Miley wznowi trasę koncertową?

W wyniku nagłej hospitalizacji, Miley zmuszona była odwołać kilka koncertów z trasy Bangerz Tour w USA, między innymi St. Louis i Kansas. Według informacji, jakie podaje oficjalna strona gwiazdy, zaplanowane koncerty odbędą się w innym terminie - Miley ma zagrać 9 razy w sierpniu. Bilety, które fani zakupili na wcześniejsze daty, mają być wtedy bez problemu honorowane.



Miley Cyrus czuje się lepiej po wyjściu ze szpitala?

24 kwietnia piosenkarka została niespodziewanie wypisana ze szpitala.

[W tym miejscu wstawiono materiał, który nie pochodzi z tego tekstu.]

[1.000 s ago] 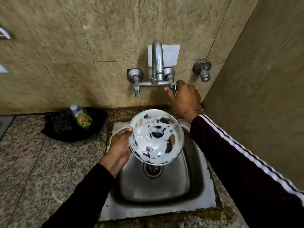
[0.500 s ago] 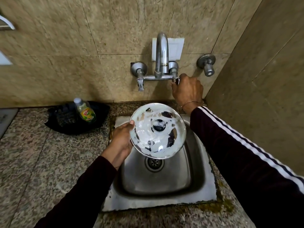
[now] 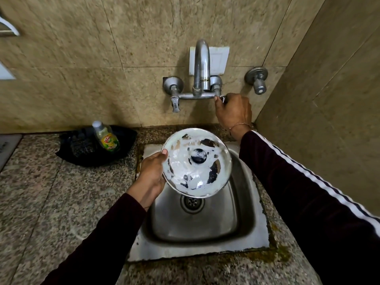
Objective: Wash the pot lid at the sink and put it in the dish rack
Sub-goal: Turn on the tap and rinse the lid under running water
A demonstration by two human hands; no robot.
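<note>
A round steel pot lid [image 3: 185, 167] with a dark knob, smeared with white soap foam, hangs over the steel sink [image 3: 207, 227]. My left hand [image 3: 151, 174] grips its left rim, thumb on top. My right hand [image 3: 233, 112] is curled round the right tap handle of the wall faucet [image 3: 201, 70]. No water shows under the spout. No dish rack is in view.
A dish soap bottle [image 3: 106, 136] lies in a black tray [image 3: 82, 149] with a dark scrubber on the granite counter [image 3: 51, 202], left of the sink. A second wall valve [image 3: 257, 79] sits at the right, near the side wall.
The view has tilted, so the faucet and sink sit lower in the frame. My right hand has stayed on the tap handle and my left hand has kept the lid over the sink.
</note>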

Czy oznacza to, że czuje się na tyle dobrze, aby wrócić do normalnego trybu życia? Osoba z otoczenia gwiazdy twierdzi:

Ona czuje się o wiele lepiej, więc Europejska trasa na pewno się odbędzie.

Najwyraźniej Miley jest gotowa, aby wrócić do pracy. Planuje ponoć ponownie stanąć na scenie już 2 maja, kiedy to gra koncert w Amsterdamie. Potem czekają ją występy w innych częściach Europy, między innymi w Aglii, Irlandii, Francji i Hiszpanii.



Miley za dużo imprezowała?

Znajomi gwiazdy twierdzą, że bardzo potrzebowała odpoczynku, zwłaszcza od intensywnego, obfitującego w dzikie imprezy, stylu życia:

Wszyscy z jej otoczenia są przygnębieni tym zdarzeniem, ale dostrzegają w nim również pozytywny aspekt. Pobyt w szpitalu zmusił to Miley do odpoczynku od imprezowania. Ona tak naprawdę teraz przechodzi detoks.

Pogorszenie stanu zdrowia piosenkarki nie było z pewnością spowodowane samym przemęczeniem, ale również załamaniem psychicznym, jakie przeżyła po utracie swojego najdroższego psiaka, Floyda. Jego odejście podobno tak ją dotknęło, że nadal miewa problemy ze snem i jest wyczerpana fizycznie i emocjonalnie. Według osób z otoczenia Miley, Floyd był jej najlepszym przyjacielem i wraz z nim umarła także jej część.

Cieszymy się zatem na wieść o poprawie ogólnego stanu zdrowia Miley Cyrus i życzymy jej szybkiego pogodzenia się ze stratą kochanego zwierzaka.